= Work to be completed =
Retype all of the records precisely.
___ Provided records
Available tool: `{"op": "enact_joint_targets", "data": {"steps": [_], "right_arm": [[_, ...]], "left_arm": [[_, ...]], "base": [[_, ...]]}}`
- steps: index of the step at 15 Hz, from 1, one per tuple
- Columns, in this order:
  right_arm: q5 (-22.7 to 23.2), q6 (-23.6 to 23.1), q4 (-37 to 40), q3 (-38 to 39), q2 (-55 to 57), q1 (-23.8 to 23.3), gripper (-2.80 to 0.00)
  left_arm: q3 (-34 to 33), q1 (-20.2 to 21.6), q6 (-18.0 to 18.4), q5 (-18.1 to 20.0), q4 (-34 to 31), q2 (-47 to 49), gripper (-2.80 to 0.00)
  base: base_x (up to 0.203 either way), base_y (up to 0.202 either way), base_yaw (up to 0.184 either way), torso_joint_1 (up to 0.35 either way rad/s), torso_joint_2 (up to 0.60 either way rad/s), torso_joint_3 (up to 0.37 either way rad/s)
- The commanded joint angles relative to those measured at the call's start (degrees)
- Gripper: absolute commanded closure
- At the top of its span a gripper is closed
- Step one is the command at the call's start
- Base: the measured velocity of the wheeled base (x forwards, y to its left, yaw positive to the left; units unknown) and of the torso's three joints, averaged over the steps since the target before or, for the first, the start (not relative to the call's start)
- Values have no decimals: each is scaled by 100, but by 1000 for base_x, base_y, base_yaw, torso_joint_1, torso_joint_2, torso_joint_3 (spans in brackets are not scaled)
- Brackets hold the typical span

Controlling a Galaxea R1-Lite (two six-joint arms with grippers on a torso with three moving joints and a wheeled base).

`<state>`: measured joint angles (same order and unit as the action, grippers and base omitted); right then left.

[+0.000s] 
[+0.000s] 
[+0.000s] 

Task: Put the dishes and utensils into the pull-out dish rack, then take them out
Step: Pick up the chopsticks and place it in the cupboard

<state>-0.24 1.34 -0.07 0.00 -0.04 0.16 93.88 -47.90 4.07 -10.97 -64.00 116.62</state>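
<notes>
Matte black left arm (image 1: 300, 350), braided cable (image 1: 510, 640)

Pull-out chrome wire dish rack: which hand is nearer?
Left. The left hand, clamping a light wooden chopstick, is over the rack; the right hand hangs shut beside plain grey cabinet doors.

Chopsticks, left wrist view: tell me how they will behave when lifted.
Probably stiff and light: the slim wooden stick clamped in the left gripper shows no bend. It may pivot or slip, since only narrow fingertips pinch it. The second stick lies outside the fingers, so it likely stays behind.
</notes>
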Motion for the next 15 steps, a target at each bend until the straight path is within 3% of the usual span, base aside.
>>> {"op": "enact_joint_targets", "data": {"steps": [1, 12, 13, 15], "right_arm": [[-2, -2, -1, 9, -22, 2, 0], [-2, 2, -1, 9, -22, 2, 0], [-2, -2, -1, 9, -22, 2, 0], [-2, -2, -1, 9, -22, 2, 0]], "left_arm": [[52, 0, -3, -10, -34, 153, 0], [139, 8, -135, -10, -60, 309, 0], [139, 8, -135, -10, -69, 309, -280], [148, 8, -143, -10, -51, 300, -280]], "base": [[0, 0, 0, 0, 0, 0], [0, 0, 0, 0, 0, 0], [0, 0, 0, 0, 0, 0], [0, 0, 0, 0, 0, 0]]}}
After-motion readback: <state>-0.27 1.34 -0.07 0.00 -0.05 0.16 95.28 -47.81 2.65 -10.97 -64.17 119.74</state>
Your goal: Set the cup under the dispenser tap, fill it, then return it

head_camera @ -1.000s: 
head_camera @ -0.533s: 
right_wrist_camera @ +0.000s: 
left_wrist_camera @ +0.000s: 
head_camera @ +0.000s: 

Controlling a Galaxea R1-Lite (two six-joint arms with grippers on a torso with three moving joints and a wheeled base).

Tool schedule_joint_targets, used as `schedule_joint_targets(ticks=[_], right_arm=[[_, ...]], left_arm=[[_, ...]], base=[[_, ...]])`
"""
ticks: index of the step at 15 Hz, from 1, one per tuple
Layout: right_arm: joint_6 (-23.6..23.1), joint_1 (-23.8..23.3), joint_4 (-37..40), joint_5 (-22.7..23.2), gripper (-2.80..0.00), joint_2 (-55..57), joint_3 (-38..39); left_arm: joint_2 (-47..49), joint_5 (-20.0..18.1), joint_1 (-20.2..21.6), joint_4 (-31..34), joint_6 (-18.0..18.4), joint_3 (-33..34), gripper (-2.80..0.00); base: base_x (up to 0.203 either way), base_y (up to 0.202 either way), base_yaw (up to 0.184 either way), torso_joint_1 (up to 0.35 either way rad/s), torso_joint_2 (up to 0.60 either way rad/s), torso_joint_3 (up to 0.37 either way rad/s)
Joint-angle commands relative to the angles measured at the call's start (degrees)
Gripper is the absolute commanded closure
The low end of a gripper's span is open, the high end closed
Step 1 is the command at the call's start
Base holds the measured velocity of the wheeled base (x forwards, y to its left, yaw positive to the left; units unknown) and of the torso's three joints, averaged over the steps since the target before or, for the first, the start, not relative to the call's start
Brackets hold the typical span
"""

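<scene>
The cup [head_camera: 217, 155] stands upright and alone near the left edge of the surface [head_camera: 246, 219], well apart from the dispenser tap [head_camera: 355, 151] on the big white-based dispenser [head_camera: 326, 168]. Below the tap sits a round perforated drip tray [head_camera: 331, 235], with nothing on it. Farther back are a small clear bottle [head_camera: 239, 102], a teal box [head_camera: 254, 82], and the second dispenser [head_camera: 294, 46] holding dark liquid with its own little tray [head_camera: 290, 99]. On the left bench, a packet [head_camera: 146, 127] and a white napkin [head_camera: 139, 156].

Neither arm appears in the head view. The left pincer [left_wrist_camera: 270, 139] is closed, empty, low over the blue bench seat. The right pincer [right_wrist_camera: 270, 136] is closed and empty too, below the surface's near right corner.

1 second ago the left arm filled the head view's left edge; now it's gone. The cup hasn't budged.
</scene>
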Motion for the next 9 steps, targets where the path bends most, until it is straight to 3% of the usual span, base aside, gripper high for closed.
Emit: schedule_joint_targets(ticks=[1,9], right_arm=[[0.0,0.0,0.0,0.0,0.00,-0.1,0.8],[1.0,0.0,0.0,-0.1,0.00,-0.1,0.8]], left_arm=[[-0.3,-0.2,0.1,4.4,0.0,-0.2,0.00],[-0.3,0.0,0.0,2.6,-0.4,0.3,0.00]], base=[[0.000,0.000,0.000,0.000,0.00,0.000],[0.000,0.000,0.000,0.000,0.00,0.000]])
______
= Task result =
Available tool: `{"op": "enact_joint_targets", "data": {"steps": [_], "right_arm": [[_, ...]], "left_arm": [[_, ...]], "base": [[_, ...]]}}`
- steps: index of the step at 15 Hz, from 1, one per tuple
- Columns, in this order:
  right_arm: q5 (-22.7 to 23.2), q6 (-23.6 to 23.1), q4 (-37 to 40), q3 (-38 to 39), q2 (-55 to 57), q1 (-23.8 to 23.3), gripper (-2.80 to 0.00)
  left_arm: q3 (-34 to 33), q1 (-20.2 to 21.6), q6 (-18.0 to 18.4), q5 (-18.1 to 20.0), q4 (-34 to 31), q2 (-47 to 49), gripper (-2.80 to 0.00)
  base: base_x (up to 0.203 either way), base_y (up to 0.202 either way), base_yaw (up to 0.184 either way), torso_joint_1 (up to 0.35 either way rad/s), torso_joint_2 (up to 0.60 either way rad/s), torso_joint_3 (up to 0.37 either way rad/s)
- The commanded joint angles relative to those measured at the call's start (degrees)
- Gripper: absolute commanded closure
- At the top of its span a gripper is closed
- Step one is the command at the call's start
- Base: the measured velocity of the wheeled base (x forwards, y to its left, yaw positive to the left; units unknown) and of the torso's three joints, averaged over the steps since the target before or, for the first, the start (not relative to the call's start)
- Values have no decimals: each is scaled by 100, but by 1000 for base_x, base_y, base_yaw, torso_joint_1, torso_joint_2, torso_joint_3 (spans in brackets are not scaled)
- Brackets hold the typical span

Controlling a Galaxea R1-Lite (two six-joint arms with grippers on a torso with three moving joints and a wheeled base).

`<state>`: measured joint angles (same order and unit as the action, grippers and base omitted); right then left.

[+0.000s] 
[+0.000s] 
[+0.000s] 

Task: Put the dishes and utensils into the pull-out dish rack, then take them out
Step: Pick up the chopsticks and place it in the cupboard

<state>-0.24 1.34 -0.07 0.00 -0.04 0.16 93.88 -47.90 4.07 -10.97 -64.00 116.62</state>
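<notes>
Matte black left arm (image 1: 300, 350), braided cable (image 1: 510, 640)

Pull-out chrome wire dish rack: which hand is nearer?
Left. The left hand, clamping a light wooden chopstick, is over the rack; the right hand hangs shut beside plain grey cabinet doors.

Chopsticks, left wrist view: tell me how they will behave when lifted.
Probably stiff and light: the slim wooden stick clamped in the left gripper shows no bend. It may pivot or slip, since only narrow fingertips pinch it. The second stick lies outside the fingers, so it likely stays behind.
</notes>
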Motion for the next 15 steps, a target at each bend until the straight path is within 3% of the usual span, base aside.
>>> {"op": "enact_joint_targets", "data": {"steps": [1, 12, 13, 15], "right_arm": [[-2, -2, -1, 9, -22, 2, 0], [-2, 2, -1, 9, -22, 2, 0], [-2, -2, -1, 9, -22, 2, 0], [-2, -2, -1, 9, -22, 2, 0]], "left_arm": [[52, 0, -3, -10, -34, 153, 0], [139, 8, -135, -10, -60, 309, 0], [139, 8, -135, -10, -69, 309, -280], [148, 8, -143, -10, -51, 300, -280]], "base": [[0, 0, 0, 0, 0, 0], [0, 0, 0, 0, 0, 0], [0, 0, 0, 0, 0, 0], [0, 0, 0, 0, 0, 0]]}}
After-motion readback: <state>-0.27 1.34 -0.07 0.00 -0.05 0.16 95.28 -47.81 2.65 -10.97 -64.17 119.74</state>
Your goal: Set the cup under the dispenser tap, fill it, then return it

head_camera @ -1.000s: 
head_camera @ -0.533s: 
right_wrist_camera @ +0.000s: 
left_wrist_camera @ +0.000s: 
head_camera @ +0.000s: 

Controlling a Galaxea R1-Lite (two six-joint arms with grippers on a torso with three moving joints and a wheeled base).

Tool schedule_joint_targets, used as `schedule_joint_targets(ticks=[_], right_arm=[[_, ...]], left_arm=[[_, ...]], base=[[_, ...]])`
"""
ticks: index of the step at 15 Hz, from 1, one per tuple
Layout: right_arm: joint_6 (-23.6..23.1), joint_1 (-23.8..23.3), joint_4 (-37..40), joint_5 (-22.7..23.2), gripper (-2.80..0.00), joint_2 (-55..57), joint_3 (-38..39); left_arm: joint_2 (-47..49), joint_5 (-20.0..18.1), joint_1 (-20.2..21.6), joint_4 (-31..34), joint_6 (-18.0..18.4), joint_3 (-33..34), gripper (-2.80..0.00); base: base_x (up to 0.203 either way), base_y (up to 0.202 either way), base_yaw (up to 0.184 either way), torso_joint_1 (up to 0.35 either way rad/s), torso_joint_2 (up to 0.60 either way rad/s), torso_joint_3 (up to 0.37 either way rad/s)
Joint-angle commands relative to the angles measured at the call's start (degrees)
Gripper is the absolute commanded closure
The low end of a gripper's span is open, the high end closed
Step 1 is the command at the call's start
Base holds the measured velocity of the wheeled base (x forwards, y to its left, yaw positive to the left; units unknown) and of the torso's three joints, averaged over the steps since the target before or, for the first, the start, not relative to the call's start
Brackets hold the typical span
"""

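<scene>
The cup [head_camera: 217, 155] stands upright and alone near the left edge of the surface [head_camera: 246, 219], well apart from the dispenser tap [head_camera: 355, 151] on the big white-based dispenser [head_camera: 326, 168]. Below the tap sits a round perforated drip tray [head_camera: 331, 235], with nothing on it. Farther back are a small clear bottle [head_camera: 239, 102], a teal box [head_camera: 254, 82], and the second dispenser [head_camera: 294, 46] holding dark liquid with its own little tray [head_camera: 290, 99]. On the left bench, a packet [head_camera: 146, 127] and a white napkin [head_camera: 139, 156].

Neither arm appears in the head view. The left pincer [left_wrist_camera: 270, 139] is closed, empty, low over the blue bench seat. The right pincer [right_wrist_camera: 270, 136] is closed and empty too, below the surface's near right corner.

1 second ago the left arm filled the head view's left edge; now it's gone. The cup hasn't budged.
</scene>
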Motion for the next 9 steps, targets where the path bends most, until it is straight to 3% of the usual span, base aside, gripper high for closed.
Emit: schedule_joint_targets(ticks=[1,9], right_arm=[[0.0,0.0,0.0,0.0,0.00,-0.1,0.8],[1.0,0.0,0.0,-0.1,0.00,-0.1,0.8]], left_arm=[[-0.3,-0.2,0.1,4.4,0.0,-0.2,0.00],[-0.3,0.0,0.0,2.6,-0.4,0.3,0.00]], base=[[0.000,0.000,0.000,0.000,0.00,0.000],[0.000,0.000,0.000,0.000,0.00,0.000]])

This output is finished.